See also my essay on “The Paris School of Political Economy 1803-1853” here and my main page on “The Paris School of Political Economy” on my website.

Gilbert-Urbain Guillaumin (1801-64)

The book publisher and classical liberal activist Gilbert-Urbain Guillaumin (1801-64). Guillaumin was a mid-19th century French classical liberal publisher who founded a publishing dynasty which lasted from 1835 to around 1910 and became the focal point for the classical liberal movement in France.

Guillaumin was orphaned at the age of five and was brought up by his uncle. He came to Paris in 1819 and worked in a bookstore before eventually founding his own b bookshop and publishing firm in 1835. He became active in liberal politics during the July Monarchy after the revolution of 1830 and made contact with a number of free market economists. He became a publisher in 1835 in order to popularize and promote classical liberal economic ideas, and the firm of Guillaumin eventually became the major publishing house for classical liberal ideas in 19th century France. Guillaumin helped found the Journal des économistes in 1841 and the following year he helped found the Société d’économie politique which became the main organization which brought like-minded classical liberals together for discussion and debate.

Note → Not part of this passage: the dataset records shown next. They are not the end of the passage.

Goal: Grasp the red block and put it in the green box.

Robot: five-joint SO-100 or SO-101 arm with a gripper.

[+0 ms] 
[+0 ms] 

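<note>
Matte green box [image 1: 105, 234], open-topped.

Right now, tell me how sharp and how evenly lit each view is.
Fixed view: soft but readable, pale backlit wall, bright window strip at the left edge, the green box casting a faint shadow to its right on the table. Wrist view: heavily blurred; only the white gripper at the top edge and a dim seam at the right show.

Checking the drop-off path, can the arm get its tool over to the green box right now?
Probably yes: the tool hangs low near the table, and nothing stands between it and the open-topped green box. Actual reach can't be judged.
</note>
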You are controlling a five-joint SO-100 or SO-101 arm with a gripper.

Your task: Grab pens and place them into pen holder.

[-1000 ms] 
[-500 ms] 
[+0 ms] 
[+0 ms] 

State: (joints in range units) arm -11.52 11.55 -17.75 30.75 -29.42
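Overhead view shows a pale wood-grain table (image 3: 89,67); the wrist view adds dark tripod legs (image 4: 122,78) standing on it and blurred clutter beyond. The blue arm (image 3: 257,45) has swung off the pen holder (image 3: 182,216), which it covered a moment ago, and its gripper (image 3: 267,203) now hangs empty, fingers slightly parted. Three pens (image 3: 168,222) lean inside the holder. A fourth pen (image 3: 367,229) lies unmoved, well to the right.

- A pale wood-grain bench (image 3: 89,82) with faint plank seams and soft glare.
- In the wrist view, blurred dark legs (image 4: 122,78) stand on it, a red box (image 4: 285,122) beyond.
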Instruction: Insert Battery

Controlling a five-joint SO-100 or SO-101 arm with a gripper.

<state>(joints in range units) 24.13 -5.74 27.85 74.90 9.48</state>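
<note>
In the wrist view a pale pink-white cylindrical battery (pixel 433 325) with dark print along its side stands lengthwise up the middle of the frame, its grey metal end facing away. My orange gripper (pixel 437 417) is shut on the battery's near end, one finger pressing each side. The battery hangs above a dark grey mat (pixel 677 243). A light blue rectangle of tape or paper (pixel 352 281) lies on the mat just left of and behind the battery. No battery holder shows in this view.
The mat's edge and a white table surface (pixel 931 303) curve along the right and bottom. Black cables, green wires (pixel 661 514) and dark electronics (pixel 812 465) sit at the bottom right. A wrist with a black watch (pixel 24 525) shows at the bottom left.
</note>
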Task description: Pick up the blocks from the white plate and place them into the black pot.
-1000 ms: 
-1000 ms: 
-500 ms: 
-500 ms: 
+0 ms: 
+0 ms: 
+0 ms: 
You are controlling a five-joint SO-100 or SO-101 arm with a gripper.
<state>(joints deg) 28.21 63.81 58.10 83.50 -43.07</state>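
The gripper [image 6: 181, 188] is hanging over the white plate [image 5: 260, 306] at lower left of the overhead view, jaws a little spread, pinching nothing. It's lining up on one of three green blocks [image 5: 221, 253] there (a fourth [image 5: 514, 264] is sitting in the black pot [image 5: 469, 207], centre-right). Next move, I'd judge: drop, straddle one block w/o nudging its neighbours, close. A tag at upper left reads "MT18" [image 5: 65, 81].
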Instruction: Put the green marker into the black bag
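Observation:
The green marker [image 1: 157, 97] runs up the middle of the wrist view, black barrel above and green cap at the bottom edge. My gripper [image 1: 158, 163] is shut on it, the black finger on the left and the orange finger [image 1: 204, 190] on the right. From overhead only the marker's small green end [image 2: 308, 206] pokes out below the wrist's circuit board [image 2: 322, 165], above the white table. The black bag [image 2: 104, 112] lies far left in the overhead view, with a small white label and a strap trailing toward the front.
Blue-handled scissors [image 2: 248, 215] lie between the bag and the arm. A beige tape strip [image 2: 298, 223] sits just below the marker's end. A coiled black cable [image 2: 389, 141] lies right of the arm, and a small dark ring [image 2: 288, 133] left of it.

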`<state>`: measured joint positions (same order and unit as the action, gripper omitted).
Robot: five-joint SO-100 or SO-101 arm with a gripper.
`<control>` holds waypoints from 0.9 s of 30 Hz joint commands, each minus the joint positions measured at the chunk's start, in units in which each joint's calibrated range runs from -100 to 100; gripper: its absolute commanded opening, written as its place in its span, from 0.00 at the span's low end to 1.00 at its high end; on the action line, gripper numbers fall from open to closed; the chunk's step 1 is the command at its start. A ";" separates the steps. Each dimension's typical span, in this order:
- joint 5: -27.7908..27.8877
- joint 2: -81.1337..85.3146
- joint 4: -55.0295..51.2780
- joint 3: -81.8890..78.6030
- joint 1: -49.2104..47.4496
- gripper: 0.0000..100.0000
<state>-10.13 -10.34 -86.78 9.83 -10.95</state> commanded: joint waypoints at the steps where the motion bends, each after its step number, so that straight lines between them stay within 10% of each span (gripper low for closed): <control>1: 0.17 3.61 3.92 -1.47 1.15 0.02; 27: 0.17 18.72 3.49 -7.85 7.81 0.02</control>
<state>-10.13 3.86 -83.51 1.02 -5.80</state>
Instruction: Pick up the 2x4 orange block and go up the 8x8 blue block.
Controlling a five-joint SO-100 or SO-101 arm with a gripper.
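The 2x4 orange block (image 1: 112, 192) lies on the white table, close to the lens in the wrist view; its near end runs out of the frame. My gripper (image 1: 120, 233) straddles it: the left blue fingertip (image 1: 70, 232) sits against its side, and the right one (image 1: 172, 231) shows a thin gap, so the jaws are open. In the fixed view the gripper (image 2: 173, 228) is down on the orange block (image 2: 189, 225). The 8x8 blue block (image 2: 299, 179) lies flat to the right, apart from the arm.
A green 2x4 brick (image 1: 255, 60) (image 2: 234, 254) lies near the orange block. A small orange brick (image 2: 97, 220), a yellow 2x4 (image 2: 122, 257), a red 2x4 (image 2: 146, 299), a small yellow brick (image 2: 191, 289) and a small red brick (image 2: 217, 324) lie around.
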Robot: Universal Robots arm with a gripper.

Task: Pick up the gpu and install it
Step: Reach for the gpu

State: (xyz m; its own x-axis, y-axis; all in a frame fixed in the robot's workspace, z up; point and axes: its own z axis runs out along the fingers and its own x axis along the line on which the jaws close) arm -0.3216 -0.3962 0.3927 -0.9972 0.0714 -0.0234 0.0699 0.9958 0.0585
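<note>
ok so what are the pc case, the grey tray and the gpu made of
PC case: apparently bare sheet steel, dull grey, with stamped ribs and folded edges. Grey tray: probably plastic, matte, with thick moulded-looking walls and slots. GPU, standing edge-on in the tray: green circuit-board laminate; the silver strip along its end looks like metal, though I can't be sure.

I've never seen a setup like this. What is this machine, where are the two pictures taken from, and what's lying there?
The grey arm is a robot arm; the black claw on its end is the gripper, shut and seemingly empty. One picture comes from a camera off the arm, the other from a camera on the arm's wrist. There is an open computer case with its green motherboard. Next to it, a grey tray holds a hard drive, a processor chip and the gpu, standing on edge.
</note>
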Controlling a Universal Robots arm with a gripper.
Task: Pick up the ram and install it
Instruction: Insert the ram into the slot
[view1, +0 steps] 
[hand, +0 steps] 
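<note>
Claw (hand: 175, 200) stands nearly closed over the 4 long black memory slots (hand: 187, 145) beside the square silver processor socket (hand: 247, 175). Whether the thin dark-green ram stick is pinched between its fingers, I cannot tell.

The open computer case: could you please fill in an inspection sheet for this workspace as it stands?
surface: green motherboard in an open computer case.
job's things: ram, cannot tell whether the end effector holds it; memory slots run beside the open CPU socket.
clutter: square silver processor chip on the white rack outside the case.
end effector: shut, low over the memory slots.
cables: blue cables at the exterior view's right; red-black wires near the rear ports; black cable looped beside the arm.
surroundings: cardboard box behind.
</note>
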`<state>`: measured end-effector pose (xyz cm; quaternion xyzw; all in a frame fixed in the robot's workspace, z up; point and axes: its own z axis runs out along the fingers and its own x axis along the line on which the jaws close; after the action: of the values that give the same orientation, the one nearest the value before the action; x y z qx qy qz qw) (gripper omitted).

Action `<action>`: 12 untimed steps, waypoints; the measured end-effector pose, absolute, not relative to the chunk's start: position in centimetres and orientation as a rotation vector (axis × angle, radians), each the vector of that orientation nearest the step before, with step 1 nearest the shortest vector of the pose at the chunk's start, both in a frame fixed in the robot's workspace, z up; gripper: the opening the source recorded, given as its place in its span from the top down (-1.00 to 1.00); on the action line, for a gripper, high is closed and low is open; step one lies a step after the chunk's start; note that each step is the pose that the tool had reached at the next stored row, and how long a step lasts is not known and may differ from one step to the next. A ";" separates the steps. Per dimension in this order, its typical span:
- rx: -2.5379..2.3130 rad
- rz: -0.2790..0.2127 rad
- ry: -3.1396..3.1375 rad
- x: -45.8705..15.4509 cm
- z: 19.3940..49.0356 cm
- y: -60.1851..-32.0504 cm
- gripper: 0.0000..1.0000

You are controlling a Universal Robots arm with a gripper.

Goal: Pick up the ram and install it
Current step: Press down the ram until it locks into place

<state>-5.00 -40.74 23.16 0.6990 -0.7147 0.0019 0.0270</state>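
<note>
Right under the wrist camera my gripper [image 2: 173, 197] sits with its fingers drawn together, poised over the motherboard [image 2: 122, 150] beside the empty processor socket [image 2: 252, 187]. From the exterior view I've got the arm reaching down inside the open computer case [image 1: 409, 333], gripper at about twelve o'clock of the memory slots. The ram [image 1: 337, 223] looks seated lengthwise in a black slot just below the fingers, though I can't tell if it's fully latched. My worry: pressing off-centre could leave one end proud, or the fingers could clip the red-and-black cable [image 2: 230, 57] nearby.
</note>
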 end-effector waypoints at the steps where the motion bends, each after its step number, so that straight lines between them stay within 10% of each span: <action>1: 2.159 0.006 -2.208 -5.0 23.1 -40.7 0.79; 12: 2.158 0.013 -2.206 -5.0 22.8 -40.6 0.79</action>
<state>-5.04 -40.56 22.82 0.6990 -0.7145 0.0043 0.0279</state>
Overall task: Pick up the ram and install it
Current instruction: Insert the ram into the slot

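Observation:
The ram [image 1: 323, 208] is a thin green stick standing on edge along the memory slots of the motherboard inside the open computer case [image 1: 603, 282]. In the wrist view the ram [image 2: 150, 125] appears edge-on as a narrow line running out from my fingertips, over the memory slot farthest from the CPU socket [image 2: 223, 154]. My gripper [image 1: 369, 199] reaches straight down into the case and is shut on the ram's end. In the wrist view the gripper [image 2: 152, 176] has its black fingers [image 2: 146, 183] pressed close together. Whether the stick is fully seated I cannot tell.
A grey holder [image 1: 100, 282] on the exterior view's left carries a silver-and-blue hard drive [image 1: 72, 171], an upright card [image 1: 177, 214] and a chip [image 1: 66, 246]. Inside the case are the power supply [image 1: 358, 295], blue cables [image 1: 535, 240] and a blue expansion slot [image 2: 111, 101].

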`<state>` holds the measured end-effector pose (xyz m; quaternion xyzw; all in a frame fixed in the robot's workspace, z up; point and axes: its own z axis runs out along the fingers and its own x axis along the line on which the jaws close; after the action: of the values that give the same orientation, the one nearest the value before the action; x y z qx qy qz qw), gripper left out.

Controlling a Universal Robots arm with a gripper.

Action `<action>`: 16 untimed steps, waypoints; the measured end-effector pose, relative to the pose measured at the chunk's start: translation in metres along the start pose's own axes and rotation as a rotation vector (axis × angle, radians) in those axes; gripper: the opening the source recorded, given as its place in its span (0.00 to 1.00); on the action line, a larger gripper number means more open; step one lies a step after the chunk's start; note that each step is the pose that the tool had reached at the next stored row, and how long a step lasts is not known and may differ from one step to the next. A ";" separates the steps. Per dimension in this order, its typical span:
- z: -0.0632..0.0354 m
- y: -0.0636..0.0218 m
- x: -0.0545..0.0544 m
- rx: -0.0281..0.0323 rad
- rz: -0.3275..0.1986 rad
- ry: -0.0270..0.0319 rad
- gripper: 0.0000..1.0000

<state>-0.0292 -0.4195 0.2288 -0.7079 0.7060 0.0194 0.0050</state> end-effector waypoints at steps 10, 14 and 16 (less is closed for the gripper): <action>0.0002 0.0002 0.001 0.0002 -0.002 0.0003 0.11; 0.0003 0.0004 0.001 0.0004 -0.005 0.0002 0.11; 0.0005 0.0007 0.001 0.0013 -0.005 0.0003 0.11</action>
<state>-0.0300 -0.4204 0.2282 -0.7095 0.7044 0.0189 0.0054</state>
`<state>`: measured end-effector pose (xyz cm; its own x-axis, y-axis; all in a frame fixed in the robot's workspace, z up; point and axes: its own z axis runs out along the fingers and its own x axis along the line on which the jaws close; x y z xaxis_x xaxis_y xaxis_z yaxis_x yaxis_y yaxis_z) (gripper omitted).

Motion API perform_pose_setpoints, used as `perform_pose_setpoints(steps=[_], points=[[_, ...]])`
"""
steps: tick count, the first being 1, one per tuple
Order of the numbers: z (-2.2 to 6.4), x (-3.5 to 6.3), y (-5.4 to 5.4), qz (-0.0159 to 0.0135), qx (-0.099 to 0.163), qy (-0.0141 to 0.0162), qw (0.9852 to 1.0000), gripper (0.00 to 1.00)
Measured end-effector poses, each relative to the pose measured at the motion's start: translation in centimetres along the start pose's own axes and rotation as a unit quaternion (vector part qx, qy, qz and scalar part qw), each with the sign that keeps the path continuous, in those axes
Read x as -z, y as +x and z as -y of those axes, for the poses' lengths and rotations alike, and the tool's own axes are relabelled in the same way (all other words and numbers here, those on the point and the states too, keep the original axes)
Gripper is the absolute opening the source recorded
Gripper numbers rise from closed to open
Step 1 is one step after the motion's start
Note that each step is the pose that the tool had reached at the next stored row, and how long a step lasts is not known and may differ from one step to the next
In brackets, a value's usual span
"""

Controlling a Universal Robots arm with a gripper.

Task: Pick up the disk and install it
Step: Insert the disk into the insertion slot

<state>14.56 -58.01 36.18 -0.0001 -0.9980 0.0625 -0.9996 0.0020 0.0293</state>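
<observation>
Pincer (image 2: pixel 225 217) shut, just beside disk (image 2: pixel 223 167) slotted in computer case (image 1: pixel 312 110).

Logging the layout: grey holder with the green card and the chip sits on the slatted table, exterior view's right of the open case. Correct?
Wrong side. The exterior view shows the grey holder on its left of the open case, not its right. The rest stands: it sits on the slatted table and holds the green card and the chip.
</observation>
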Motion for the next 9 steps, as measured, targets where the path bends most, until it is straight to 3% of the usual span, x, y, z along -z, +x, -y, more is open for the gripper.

The business was located in the Rue Richelieu, no. 14, in a very central part of Paris not far from the River Seine, the Tuileries Gardens, the Louvre Museum, the Palais Royal, the Comédie Française theatre, and the Bibliothèque Nationale de France. The above picture postcard shows the Molière fountain at the intersection of the Rue Richelieu (left) and the Rue Moliére (right) near the Théâtre du Palais Royal. The fountain was built in 1844 opposite the building, 40 Rue Richelieu, where Molière had once lived. The office which housed the Librairie de Guillaumin et Cie would have been about half way down the Rue Richelieu from the fountain.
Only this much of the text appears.